I am going to eat a fruit cut and upload some pictures to here and my other blog.. check them out... let me know what you think..

Peace and Love

Cordelia

8 comments:

Anonymous said...

It's okay that you don't miss me and dad. That means we all did our job. So, don't apologize. We love you.

Someone stole dad's wallet and xm out of his truck last night. It seems he left it unlocked. I searched that alley and found the xm and wallet, but they got the cards and license and social security card. We had to cancel everything and put a block on our credit. IT was a fun morning. :(

Wild Wild West Drive said...

It's still too warm to smell like fall, but I think next week will cool off. I didn't know you had curly hair! Ava wants to send you some of her artwork, so I'll get your address from your mom. Maybe we can squeeze a few pretty fallen leaves in and you can have a piece of fall. You are awesome!
Angela

Cordelia Ann said...

our neighborhood seems to have a lot of problems lately...

Anonymous said...

You are homesick!! it happens to everyone so it´s OK to be confused about where you want to be.
Another thing, be yourself, go out on your own and take photos of cool things, even if it is with the small camera. Stay in your room, read, watch TV, etc.
When I went to school in NM and Michigan I did a lot of things on my own, hiked up 'M' Mountain by myself (stupid), kayaked in lake superior by myself, stayed in when everyone else partied, etc, etc. I found that even though I didn´t have human company I was surrounded by nature and all of it´s living things (a lot of company). I realize that people probably were either afraid of me because I was a bit of a loner or they thought I was weird, and in the end I still don´t know how I was able to find someone to marry me!! I still enjoy spending time by myself because it allows me to put everything in perspective.
Oops! sorry for the rambling on, but after reading your post, it brought back a lot of memories. Just do whatever feels right to you.
I love you.

Anonymous said...

What! You don't miss me? What about my popcorn and pasta????

Anonymous said...

It's not just our hood, it is everywhere. Georgetown is having the same problems and they are busting drug dealers out by Cherry Hill.

Your Papa is awesome!

Cordelia Ann said...

I HATE PASTA! thats all we eat here. i will never crave it again.

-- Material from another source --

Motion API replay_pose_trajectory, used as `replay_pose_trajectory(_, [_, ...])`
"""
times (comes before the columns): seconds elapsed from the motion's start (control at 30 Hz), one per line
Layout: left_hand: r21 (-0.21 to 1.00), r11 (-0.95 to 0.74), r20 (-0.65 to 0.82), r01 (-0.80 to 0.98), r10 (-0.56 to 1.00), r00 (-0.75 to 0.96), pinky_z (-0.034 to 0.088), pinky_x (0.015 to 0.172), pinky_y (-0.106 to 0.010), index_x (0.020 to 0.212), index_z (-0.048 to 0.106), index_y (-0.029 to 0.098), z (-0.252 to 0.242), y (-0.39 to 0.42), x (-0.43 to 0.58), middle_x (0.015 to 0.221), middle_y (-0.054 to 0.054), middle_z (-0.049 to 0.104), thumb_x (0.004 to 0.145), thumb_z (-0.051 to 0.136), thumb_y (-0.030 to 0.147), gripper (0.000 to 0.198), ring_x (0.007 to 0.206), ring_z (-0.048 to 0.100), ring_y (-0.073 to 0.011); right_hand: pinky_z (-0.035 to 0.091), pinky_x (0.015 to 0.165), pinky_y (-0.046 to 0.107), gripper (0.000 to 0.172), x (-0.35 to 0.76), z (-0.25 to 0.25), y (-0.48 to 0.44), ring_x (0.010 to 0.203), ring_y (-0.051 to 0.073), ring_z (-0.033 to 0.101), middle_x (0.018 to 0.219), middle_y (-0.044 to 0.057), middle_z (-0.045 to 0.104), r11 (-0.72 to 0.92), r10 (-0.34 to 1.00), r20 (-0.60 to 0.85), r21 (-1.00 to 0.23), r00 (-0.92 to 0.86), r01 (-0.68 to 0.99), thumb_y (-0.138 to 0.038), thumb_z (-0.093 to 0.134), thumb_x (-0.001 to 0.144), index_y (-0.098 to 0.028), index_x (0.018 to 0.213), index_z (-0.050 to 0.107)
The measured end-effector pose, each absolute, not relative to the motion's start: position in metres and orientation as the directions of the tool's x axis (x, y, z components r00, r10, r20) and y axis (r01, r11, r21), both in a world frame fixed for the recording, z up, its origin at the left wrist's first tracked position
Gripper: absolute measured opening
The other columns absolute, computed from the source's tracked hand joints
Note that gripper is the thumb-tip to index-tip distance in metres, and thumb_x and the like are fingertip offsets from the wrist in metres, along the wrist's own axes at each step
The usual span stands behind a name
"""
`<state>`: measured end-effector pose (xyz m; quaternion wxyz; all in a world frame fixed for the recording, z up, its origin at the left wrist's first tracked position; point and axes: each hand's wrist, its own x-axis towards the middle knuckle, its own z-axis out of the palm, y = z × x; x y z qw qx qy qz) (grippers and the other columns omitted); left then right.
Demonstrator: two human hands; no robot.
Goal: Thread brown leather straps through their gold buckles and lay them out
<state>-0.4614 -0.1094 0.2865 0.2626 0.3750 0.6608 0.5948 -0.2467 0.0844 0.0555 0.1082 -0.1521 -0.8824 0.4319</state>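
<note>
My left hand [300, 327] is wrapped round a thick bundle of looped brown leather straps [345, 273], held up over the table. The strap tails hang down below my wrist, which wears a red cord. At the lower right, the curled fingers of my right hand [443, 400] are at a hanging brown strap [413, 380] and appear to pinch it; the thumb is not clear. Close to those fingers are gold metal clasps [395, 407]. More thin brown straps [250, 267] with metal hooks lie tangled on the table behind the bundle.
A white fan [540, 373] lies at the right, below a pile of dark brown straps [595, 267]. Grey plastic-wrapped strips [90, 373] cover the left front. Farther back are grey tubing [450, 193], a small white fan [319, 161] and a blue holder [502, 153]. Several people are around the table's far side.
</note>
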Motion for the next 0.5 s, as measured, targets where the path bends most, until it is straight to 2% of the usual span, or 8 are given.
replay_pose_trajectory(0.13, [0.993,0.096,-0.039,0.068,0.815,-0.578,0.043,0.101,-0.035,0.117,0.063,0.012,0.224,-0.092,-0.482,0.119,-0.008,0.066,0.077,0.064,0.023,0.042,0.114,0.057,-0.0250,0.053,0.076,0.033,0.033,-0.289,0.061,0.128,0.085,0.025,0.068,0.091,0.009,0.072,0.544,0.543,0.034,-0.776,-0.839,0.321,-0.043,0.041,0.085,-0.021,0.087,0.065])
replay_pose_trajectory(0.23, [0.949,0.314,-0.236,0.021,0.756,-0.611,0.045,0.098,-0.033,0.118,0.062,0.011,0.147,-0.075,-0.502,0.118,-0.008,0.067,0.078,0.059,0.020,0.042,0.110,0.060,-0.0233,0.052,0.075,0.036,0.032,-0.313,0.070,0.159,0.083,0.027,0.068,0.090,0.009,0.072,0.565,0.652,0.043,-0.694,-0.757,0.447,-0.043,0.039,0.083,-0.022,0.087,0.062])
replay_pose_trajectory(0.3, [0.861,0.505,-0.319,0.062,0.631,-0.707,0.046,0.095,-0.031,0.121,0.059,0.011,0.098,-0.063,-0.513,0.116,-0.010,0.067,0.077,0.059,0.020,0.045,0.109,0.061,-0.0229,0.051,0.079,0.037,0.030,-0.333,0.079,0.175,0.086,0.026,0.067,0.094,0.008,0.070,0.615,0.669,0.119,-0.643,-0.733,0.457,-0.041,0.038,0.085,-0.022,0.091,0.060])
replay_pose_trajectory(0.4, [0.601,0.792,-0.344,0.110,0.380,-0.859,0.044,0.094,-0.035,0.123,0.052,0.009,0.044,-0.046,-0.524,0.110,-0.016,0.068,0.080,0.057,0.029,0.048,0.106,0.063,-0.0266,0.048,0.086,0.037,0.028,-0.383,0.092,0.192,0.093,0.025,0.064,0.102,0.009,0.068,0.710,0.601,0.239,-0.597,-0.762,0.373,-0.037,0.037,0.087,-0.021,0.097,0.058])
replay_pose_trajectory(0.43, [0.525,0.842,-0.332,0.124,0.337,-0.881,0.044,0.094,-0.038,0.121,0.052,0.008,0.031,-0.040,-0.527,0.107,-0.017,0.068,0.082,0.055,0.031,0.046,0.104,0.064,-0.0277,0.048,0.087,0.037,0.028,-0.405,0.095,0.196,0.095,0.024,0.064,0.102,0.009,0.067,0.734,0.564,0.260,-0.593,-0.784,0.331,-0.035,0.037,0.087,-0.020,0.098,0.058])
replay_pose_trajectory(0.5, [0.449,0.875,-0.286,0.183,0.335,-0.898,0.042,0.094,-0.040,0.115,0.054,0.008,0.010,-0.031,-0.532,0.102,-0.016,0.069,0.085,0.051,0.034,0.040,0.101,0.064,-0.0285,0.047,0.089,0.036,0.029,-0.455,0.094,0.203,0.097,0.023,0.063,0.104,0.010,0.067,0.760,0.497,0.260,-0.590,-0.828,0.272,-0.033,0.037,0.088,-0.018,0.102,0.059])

dad when i come home i want you to have perfected kettle corn.

fort wayne needs help...

and yes papa's comment made me feel normal. and sad for a second.

Anonymous said...

Cordelia!

I miss fall too. Crunching leaves, sweatshirt weather, crisp air, and Johnny Appleseed. This is the only time of year that I'm a little homesick. It's okay to be homesick--you realize how special the Fort is when you're away! Did you get my letter? Stay strong and keep being yourself. Share your creativity and spunk with the world...we all need more of that. It will make this a happier place.